Few disagree that, with the iPhone, Apple changed users’ expectations of devices and how they interact with them-in short, mobility. Whether the iPhone is a fit for the enterprise, however, is a topic that provokes debate.
Forrester Research released a report on April 10, “Making iPhone Work in the Enterprise: Early Lessons Learned,” in which report author Ted Schadler offers the experiences of three enterprises-Kraft Foods, Oracle and a California-based pharmaceuticals company-that have adopted iPhones.
Each example offers the pros and cons of the experience, but the report-which points out challenges to avoid, as well as advice for properly planning cultural, support and provisioning changes-is in favor of iPhone adoption within enterprises.
Ultimately, Schadler suggests that the security concerns that prevented adoption are no longer valid for some companies, particularly with the iPhone 3.0 addressing many of the remaining concerns, such as forcing a user to sign into the VPN each time, instead of automatically signing her in.
The IT staff at Kraft Foods saw iPhone adoption as a way of proving to its work force that it was serious about introducing new tools and technologies in support of them, and in April 2008 it became a part of Apple’s iPhone Enterprise Beta program.
“Every time Apple puts out a new release on the consumer side, they’re very private about it,” explained Schadler. “On the software side they’ve been much more open.
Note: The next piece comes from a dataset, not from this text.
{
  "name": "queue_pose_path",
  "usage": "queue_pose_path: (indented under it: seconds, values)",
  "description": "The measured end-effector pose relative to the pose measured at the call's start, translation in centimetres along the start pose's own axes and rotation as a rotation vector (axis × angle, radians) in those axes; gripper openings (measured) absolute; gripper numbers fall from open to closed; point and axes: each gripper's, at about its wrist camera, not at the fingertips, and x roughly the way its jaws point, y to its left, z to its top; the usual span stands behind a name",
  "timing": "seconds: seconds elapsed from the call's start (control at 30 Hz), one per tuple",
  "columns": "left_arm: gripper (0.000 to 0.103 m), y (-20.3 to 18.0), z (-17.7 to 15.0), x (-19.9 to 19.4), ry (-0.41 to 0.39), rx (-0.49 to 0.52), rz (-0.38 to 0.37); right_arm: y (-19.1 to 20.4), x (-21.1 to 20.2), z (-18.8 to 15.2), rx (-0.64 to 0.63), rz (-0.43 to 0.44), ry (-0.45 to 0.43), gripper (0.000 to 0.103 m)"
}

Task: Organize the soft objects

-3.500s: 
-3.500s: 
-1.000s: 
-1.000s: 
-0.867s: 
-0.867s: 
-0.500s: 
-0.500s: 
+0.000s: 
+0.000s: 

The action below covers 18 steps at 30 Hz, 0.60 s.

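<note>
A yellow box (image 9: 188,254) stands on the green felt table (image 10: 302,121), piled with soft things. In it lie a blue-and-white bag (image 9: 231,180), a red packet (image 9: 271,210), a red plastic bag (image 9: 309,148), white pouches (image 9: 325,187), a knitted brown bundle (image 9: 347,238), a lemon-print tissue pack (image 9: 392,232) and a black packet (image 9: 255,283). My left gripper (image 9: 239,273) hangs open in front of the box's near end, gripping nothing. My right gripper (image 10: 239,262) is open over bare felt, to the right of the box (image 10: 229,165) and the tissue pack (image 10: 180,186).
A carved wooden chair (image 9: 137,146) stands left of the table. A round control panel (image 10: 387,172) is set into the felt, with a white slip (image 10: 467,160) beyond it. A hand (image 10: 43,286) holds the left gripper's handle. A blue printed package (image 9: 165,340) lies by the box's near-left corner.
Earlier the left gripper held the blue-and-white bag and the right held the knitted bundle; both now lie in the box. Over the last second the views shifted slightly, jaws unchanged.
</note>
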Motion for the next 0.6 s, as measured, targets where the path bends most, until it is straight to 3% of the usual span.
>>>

The way companies work is, they want to know what’s going on and want to be part of a vetting program.”
The Enterprise Beta program, Schadler said, is a way of addressing this.
“Enterprises want to see themselves as partners, they want to be involved,” Schadler added. “IBM, Microsoft and Oracle, for example, have become much more open about sharing the next version and what it’s going to happen.”
Apple, he said, began to do this with the iPhone 2.0.
As of this past January, almost half of Kraft Foods’ mobile team were using iPhones-a number Schadler pointed out is significant, given that mobile adoption at that stage is generally 10 percent, with 20 percent being the higher end-and about 400 new iPhones are being ordered each month.
Among the benefits Kraft is seeing is a change in the culture of the company to take advantage of new technologies; among the challenges were problems with calendar synchronization.
iPhone at Oracle
IT at Oracle put its focus on the iPhone after employees purchasing their own devices began asking for e-mail and calendar support. In June 2007 it began supporting e-mail for the iPhone 2G, and by January 2009 it had 4,000 iPhones deployed globally.
For Oracle’s IT team, the iPhone’s development platform and user interface enable the creation of collaboration and business applications for employees. On the down side, management tools are lacking and VPN password caching has been an issue-though both of these are expected to be resolved with the iPhone 3.0.
The pharmaceutical company, which began with a pilot program of 20 employees in July 2008 and expects to have 650 users on the iPhone by December 2009, was also frustrated by the VPN password caching issue, as well as battery life issues.
When you’re using a device for e-mail, battery life isn’t an issue, said Schadler. “But if you’re also surfing the Internet or using it for corporate applications, nothing will last doing that.”
How was the issue addressed? “They’re trickle-feeding,” said Schadler. “They’re telling people to plug in their devices when they’re at their desks.”
Despite the battery issues, the pharmaceutical company said it’s paying $360 per device per year on voice and data plans, versus what it was spending on BlackBerry devices.
Research In Motion of late has worked to transition from being solely an enterprise device provider and to better pique the interest of consumers, while Apple has worked toward exactly the reverse. If, with the iPhone 3.0, Apple has accomplished this, where does that leave the BlackBerry?
“For messaging, for calendar, [the BlackBerry is] the best device. [Research In Motion] is doing everything right in so many ways,” said Schadler. “But they need to step up a few things. The first is the browser.”
Even with the BlackBerry Storm? “The browser is adequate,” said Schadler, “but it’s not a pleasure to use.”
Second, he said, “they have to do a more aggressive job of making this attractive for developers. And Apple is not developer-friendly, but they’ve got 25,000 apps.”
Schadler concedes that RIM now has the BlackBerry App World open, and the company is making progress on this front. And also, in speaking with IT departments about the iPhone, there are still security concerns they’ll highlight, which make the iPhone still right for some enterprises but not others, such as financial companies.
“[IT departments] will highlight that the configuration files were hackable, that you can’t turn off the camera. … Apple says, in its list of feature functions, those things will be fixed with 3.0,” said Schadler.
“For these companies we spoke with, though, these weren’t deal breakers.”